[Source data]
++++++++++++++++++++

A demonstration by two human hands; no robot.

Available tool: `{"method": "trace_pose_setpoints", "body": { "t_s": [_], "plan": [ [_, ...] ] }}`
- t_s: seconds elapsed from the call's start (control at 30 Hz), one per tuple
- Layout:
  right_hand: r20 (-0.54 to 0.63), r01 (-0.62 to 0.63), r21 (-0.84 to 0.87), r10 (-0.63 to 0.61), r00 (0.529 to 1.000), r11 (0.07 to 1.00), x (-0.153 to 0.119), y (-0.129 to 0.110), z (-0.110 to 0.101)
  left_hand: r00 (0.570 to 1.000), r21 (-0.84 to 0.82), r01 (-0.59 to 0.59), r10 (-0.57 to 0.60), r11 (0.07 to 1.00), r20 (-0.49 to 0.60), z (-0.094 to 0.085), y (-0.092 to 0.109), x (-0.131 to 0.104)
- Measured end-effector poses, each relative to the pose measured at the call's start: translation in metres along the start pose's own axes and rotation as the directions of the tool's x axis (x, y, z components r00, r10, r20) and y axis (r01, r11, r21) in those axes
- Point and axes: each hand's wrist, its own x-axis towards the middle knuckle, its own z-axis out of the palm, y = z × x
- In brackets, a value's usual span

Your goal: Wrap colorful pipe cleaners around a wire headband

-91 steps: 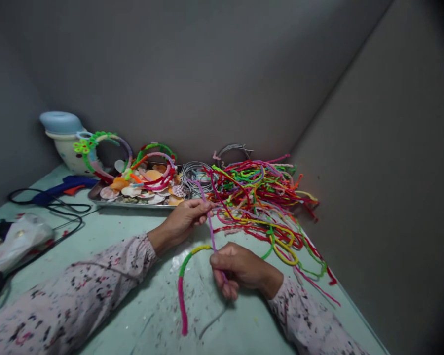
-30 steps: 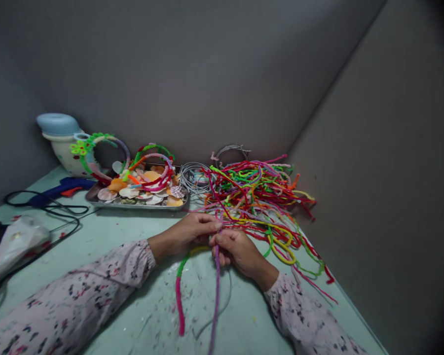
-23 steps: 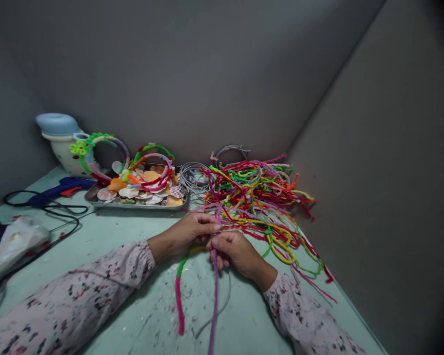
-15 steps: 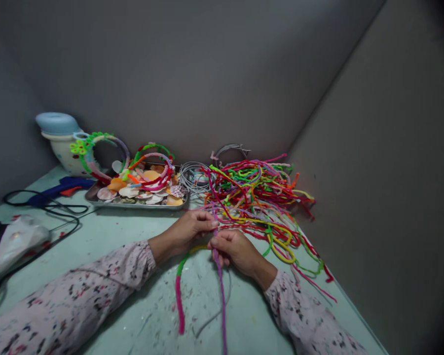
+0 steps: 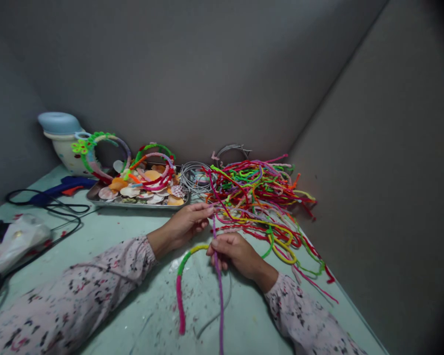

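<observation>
A long purple pipe cleaner (image 5: 221,305) runs down between my hands toward the bottom of the view. My left hand (image 5: 187,222) pinches its upper end between thumb and fingertips. Lower down, the fingers of my right hand (image 5: 233,251) are closed around it. Beneath my right hand a wire hoop wrapped in pink, green and yellow pipe cleaner (image 5: 180,296) curves out to the left. Its bare grey wire end (image 5: 210,320) shows to the right. Whether my right hand also grips the hoop is hidden by the fingers.
A metal tray (image 5: 140,206) of seashells, with decorated hoops, stands at the back beside coiled grey wire (image 5: 197,176). A heap of coloured pipe cleaners (image 5: 259,182) lies behind my right hand. At left are a blue glue gun (image 5: 55,192), its black cord, a plastic bag (image 5: 22,241) and a blue-lidded container (image 5: 64,148).
My left hand has moved slightly up, away from my right hand, so more of the purple pipe cleaner shows between them. My right hand has barely moved.
</observation>
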Motion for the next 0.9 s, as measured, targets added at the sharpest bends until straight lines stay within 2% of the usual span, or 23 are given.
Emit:
{"method": "trace_pose_setpoints", "body": {
  "t_s": [0.27,0.67,0.9],
  "plan": [
    [0.038,-0.016,0.086,0.013,0.999,0.996,-0.001,-0.0003,0.0012,1.0,-0.019,-0.006,0.006,1.0,-0.014,-0.0054,-0.0002,0.0013],
    [0.048,-0.042,0.095,0.037,0.998,0.995,-0.001,-0.0004,0.0003,0.996,0.042,-0.064,0.066,0.997,-0.062,-0.0023,0.0032,-0.0005],
    [0.047,-0.043,0.088,0.039,0.998,0.995,-0.0011,-0.0006,0.0005,0.988,0.095,-0.077,0.089,0.993,-0.129,-0.0036,0.0021,0.0027]
  ]
}}
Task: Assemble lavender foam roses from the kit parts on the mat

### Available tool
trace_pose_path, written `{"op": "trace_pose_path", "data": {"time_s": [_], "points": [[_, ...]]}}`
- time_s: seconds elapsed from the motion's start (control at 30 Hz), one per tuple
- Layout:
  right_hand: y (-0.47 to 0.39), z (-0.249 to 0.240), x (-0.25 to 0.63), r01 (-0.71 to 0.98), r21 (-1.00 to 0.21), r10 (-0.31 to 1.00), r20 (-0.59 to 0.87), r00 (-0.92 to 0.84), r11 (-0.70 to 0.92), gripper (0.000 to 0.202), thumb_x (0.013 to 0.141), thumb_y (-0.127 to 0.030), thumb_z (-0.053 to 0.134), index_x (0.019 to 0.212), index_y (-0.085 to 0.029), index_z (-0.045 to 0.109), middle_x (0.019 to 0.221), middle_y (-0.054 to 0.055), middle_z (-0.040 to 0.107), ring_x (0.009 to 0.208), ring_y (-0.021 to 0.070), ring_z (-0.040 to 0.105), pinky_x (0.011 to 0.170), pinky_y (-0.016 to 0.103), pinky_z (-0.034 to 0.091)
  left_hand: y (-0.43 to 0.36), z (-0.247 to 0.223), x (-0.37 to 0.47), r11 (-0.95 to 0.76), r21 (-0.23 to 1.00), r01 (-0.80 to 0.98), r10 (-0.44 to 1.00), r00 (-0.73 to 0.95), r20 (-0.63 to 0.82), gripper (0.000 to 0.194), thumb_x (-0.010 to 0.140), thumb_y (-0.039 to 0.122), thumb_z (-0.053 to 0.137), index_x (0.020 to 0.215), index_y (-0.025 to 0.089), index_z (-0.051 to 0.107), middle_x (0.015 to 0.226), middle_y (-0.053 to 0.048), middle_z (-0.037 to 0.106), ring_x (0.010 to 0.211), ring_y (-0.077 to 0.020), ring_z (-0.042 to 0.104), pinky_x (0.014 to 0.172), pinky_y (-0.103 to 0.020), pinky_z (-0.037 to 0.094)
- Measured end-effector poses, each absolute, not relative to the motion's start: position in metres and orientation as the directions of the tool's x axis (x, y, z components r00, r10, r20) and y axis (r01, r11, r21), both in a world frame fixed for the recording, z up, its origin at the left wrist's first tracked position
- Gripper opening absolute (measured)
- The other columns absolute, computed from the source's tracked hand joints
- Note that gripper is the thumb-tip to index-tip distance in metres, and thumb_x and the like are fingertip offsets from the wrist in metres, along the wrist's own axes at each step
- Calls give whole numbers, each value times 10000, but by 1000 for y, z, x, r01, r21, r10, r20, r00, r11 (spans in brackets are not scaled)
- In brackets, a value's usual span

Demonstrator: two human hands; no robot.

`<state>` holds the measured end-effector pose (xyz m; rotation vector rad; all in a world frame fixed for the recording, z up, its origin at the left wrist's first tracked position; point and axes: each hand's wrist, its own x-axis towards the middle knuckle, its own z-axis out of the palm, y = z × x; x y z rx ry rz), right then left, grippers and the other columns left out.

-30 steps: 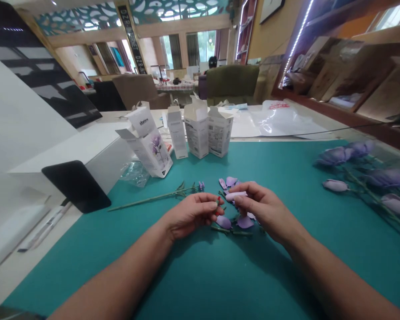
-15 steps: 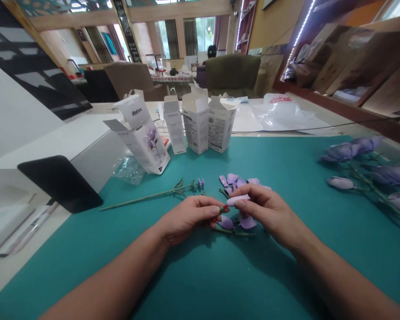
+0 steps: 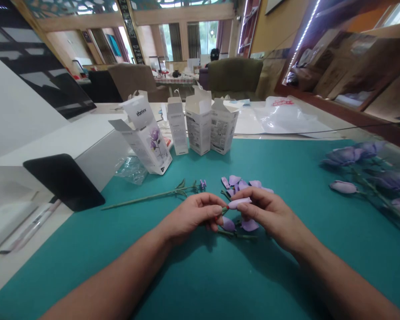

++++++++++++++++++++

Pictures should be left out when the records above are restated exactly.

A demonstration by two human hands; no robot.

Available tool: `{"method": "trace_pose_setpoints", "body": { "t_s": [_], "plan": [ [_, ...] ] }}`
- t_s: seconds elapsed from the call's start (control at 30 Hz), one per tuple
- Layout:
  right_hand: r20 (-0.54 to 0.63), r01 (-0.62 to 0.63), r21 (-0.84 to 0.87), r10 (-0.63 to 0.61), r00 (0.529 to 1.000), r11 (0.07 to 1.00), x (-0.153 to 0.119), y (-0.129 to 0.110), z (-0.110 to 0.101)
  left_hand: r00 (0.570 to 1.000), r21 (-0.84 to 0.82), r01 (-0.59 to 0.59), r10 (-0.57 to 0.60), r11 (0.07 to 1.00), r20 (-0.49 to 0.60), z (-0.094 to 0.085), y (-0.092 to 0.109), x (-0.131 to 0.104)
- Measured end-effector poses, each relative to the pose measured at the call's start: translation in metres along the start pose's own axes and rotation as the directions of the tool's x axis (x, y, z components r00, r10, r20) and y axis (r01, r11, r21) in those axes
- Point and axes: each hand's wrist, its own x-axis towards the middle knuckle, its own z-axis out of the palm, y = z × x
- In brackets, a value's usual span

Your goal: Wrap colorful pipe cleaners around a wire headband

-91 steps: 
-30 steps: 
-23 steps: 
-15 steps: 
+0 steps: 

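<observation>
A long purple pipe cleaner (image 5: 221,305) runs down between my hands toward the bottom of the view. My left hand (image 5: 187,222) pinches its upper end between thumb and fingertips. Lower down, the fingers of my right hand (image 5: 233,251) are closed around it. Beneath my right hand a wire hoop wrapped in pink, green and yellow pipe cleaner (image 5: 180,296) curves out to the left. Its bare grey wire end (image 5: 210,320) shows to the right. Whether my right hand also grips the hoop is hidden by the fingers.
A metal tray (image 5: 140,206) of seashells, with decorated hoops, stands at the back beside coiled grey wire (image 5: 197,176). A heap of coloured pipe cleaners (image 5: 259,182) lies behind my right hand. At left are a blue glue gun (image 5: 55,192), its black cord, a plastic bag (image 5: 22,241) and a blue-lidded container (image 5: 64,148).
My left hand has moved slightly up, away from my right hand, so more of the purple pipe cleaner shows between them. My right hand has barely moved.
</observation>
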Motion for the next 0.9 s, as measured, targets added at the sharpest bends until straight lines stay within 2% of the usual span, or 23 are given.
Emit:
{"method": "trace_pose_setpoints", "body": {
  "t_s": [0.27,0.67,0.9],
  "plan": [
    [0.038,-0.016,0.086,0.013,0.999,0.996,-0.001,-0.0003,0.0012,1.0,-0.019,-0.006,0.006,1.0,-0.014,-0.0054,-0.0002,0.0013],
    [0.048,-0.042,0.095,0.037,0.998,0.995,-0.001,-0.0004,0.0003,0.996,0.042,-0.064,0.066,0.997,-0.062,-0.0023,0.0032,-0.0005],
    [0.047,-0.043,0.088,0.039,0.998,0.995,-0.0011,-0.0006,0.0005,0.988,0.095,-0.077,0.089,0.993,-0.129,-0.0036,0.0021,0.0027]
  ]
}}
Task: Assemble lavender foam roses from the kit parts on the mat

### Available tool
trace_pose_path, written `{"op": "trace_pose_path", "data": {"time_s": [_], "points": [[_, ...]]}}`
- time_s: seconds elapsed from the motion's start (control at 30 Hz), one per tuple
- Layout:
  right_hand: y (-0.47 to 0.39), z (-0.249 to 0.240), x (-0.25 to 0.63), r01 (-0.71 to 0.98), r21 (-1.00 to 0.21), r10 (-0.31 to 1.00), r20 (-0.59 to 0.87), r00 (-0.92 to 0.84), r11 (-0.70 to 0.92), gripper (0.000 to 0.202), thumb_x (0.013 to 0.141), thumb_y (-0.127 to 0.030), thumb_z (-0.053 to 0.134), index_x (0.019 to 0.212), index_y (-0.085 to 0.029), index_z (-0.045 to 0.109), middle_x (0.019 to 0.221), middle_y (-0.054 to 0.055), middle_z (-0.040 to 0.107), ring_x (0.009 to 0.208), ring_y (-0.021 to 0.070), ring_z (-0.040 to 0.105), pinky_x (0.011 to 0.170), pinky_y (-0.016 to 0.103), pinky_z (-0.034 to 0.091)
  left_hand: y (-0.43 to 0.36), z (-0.247 to 0.223), x (-0.37 to 0.47), r11 (-0.95 to 0.76), r21 (-0.23 to 1.00), r01 (-0.80 to 0.98), r10 (-0.44 to 1.00), r00 (-0.73 to 0.95), r20 (-0.63 to 0.82), gripper (0.000 to 0.194), thumb_x (-0.010 to 0.140), thumb_y (-0.039 to 0.122), thumb_z (-0.053 to 0.137), index_x (0.020 to 0.215), index_y (-0.025 to 0.089), index_z (-0.051 to 0.107), middle_x (0.015 to 0.226), middle_y (-0.053 to 0.048), middle_z (-0.037 to 0.106), ring_x (0.010 to 0.211), ring_y (-0.077 to 0.020), ring_z (-0.042 to 0.104), pinky_x (0.014 to 0.172), pinky_y (-0.103 to 0.020), pinky_z (-0.037 to 0.094)
- Measured end-effector poses, each absolute, not relative to the motion's start: position in metres and orientation as the directions of the tool's x axis (x, y, z components r00, r10, r20) and y axis (r01, r11, r21), both in a world frame fixed for the recording, z up, its origin at the left wrist's first tracked position
- Gripper opening absolute (measured)
- The other columns absolute, computed from the source's tracked hand joints
- Note that gripper is the thumb-tip to index-tip distance in metres, and thumb_x and the like are fingertip offsets from the wrist in metres, along the wrist's own axes at each step
- Calls give whole numbers, each value times 10000, but by 1000 for y, z, x, r01, r21, r10, r20, r00, r11 (spans in brackets are not scaled)
- In brackets, a value's usual span

Demonstrator: two human hands; no robot.

`<state>` holds the measured end-effector pose (xyz m; rotation vector rad; all in a world frame fixed for the recording, z up, its origin at the left wrist's first tracked position; point and axes: each hand's wrist, its own x-axis towards the middle knuckle, its own z-axis out of the palm, y = z × x; x y z rx ry rz), right then left, grippers and the other columns left out.

-30 steps: 
-15 steps: 
+0 steps: 

There is no additional output for this exercise.